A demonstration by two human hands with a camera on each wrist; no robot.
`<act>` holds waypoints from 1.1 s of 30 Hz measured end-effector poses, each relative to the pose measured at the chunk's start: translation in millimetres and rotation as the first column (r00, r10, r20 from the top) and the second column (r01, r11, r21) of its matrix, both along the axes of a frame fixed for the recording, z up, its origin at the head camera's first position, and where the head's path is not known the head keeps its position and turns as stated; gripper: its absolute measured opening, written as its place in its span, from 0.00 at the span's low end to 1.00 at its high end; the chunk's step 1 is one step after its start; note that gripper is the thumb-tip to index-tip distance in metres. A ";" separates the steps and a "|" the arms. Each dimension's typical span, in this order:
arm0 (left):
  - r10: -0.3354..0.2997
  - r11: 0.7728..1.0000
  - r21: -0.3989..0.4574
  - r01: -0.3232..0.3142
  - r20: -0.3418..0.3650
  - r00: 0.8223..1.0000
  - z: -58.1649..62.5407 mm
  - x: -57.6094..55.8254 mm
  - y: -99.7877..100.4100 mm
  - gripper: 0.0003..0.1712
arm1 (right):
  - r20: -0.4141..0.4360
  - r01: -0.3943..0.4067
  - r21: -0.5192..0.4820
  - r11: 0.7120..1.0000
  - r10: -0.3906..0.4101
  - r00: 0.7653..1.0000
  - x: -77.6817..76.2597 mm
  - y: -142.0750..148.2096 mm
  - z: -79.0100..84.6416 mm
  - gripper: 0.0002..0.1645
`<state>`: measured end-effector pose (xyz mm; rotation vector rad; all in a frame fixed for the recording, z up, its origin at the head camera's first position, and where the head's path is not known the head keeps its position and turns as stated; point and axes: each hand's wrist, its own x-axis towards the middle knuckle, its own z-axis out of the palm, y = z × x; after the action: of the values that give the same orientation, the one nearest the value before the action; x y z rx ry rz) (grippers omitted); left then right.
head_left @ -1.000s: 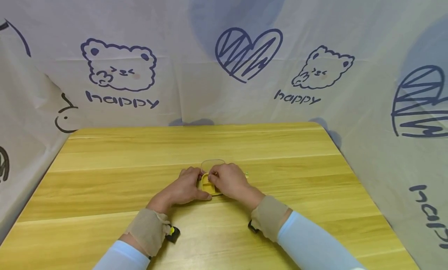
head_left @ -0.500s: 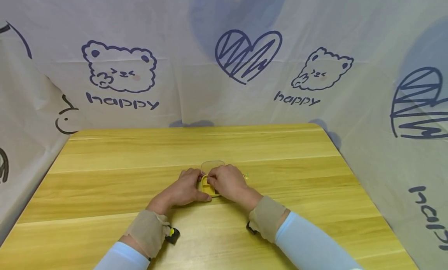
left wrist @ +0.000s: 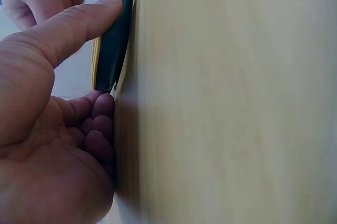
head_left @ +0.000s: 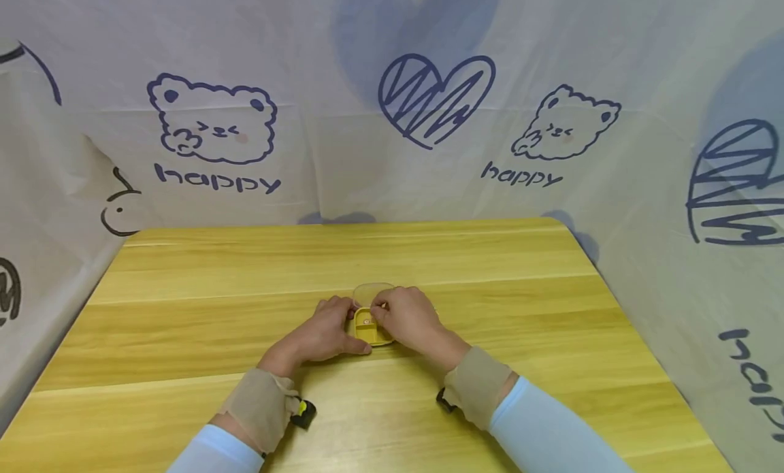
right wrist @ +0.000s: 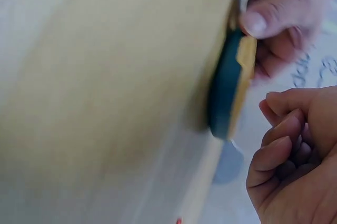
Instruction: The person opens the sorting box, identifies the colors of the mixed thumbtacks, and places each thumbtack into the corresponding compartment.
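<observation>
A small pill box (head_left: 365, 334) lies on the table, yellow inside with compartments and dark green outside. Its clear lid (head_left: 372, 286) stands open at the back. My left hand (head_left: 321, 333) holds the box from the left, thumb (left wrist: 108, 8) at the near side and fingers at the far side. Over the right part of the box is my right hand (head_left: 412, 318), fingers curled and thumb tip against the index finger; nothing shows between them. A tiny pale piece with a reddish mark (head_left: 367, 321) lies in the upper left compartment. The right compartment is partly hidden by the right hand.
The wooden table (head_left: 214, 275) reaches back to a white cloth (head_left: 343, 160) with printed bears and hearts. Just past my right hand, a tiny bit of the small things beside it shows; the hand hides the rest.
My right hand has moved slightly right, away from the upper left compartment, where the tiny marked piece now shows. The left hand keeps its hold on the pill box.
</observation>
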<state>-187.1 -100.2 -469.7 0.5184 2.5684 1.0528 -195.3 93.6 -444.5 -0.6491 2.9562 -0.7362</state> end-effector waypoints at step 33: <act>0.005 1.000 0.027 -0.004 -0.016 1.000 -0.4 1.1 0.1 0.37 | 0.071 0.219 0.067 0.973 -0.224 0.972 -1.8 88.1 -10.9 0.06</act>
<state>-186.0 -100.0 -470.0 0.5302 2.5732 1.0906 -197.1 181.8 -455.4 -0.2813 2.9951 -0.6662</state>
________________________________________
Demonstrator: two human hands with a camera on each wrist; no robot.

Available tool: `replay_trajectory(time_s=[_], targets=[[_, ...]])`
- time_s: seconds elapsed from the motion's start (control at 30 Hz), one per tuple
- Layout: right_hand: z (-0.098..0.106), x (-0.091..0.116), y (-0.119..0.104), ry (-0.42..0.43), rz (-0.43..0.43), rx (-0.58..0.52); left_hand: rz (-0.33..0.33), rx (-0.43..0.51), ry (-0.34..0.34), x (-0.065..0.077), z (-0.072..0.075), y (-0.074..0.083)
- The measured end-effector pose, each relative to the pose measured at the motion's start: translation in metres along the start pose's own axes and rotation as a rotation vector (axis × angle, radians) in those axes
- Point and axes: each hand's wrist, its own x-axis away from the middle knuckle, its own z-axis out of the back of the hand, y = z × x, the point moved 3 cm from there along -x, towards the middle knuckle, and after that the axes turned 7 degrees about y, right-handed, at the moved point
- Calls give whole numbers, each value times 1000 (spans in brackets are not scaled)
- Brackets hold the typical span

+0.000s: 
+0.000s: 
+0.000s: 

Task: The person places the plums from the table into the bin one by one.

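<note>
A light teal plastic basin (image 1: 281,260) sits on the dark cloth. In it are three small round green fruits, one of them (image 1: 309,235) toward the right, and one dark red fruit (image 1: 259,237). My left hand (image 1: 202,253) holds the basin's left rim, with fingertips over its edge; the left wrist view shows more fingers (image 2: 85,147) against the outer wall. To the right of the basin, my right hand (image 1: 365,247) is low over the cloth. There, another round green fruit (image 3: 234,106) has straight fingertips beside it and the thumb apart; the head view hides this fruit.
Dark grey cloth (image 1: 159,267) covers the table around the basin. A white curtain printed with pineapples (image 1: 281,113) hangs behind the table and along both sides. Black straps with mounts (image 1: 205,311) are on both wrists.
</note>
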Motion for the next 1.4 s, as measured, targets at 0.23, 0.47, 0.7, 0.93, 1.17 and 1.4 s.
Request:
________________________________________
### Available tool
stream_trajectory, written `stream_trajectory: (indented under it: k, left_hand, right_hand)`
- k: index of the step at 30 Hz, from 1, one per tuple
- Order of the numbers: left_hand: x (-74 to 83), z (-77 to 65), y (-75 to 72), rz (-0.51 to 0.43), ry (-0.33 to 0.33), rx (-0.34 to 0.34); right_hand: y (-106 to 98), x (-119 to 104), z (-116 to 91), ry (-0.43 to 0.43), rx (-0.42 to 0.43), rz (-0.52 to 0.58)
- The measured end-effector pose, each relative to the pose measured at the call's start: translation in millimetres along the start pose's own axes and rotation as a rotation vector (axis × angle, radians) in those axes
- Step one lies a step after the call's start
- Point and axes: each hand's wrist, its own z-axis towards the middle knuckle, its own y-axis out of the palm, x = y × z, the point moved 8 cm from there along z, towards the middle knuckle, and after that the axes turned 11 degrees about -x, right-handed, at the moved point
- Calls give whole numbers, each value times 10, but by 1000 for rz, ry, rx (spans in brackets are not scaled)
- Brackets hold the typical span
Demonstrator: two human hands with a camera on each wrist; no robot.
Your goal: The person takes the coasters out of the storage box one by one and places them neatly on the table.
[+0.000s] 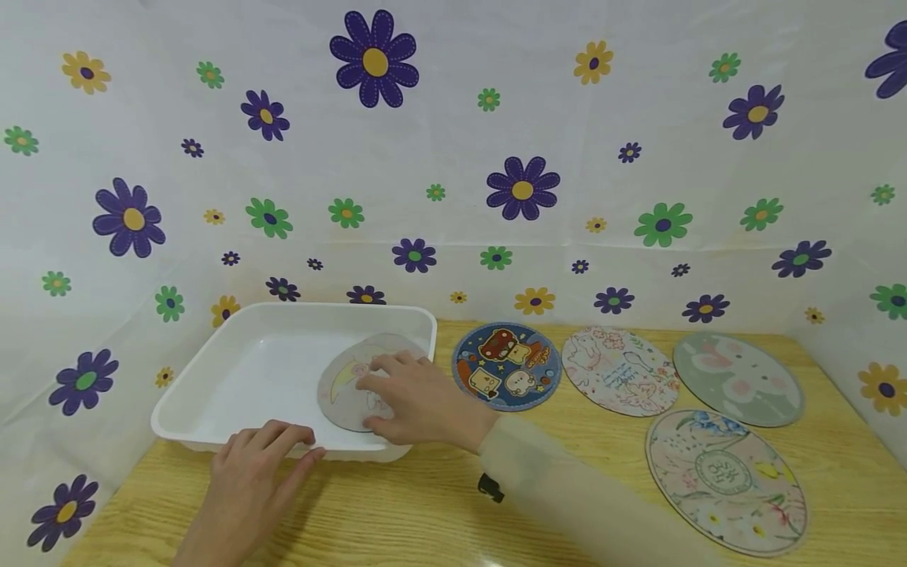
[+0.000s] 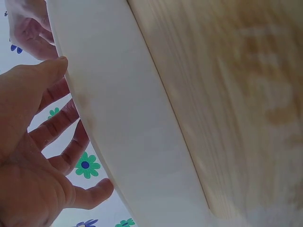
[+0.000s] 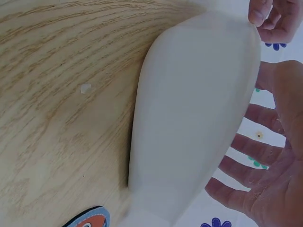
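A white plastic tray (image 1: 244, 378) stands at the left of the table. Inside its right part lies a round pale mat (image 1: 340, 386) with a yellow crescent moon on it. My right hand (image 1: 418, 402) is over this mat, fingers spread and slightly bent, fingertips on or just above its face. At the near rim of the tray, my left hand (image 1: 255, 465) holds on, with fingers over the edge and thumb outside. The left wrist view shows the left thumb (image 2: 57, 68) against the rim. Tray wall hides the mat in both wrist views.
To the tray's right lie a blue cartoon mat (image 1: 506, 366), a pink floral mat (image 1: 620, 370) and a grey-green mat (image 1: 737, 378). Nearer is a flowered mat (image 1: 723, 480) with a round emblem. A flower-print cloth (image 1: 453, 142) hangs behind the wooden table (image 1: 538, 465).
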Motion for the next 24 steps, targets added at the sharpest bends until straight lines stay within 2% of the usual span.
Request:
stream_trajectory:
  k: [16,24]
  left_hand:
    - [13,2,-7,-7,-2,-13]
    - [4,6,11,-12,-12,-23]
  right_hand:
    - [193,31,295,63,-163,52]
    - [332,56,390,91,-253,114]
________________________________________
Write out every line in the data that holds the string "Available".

Available tool: `replay_trajectory(time_s=[_], targets=[[_, ...]])`
### Available tool

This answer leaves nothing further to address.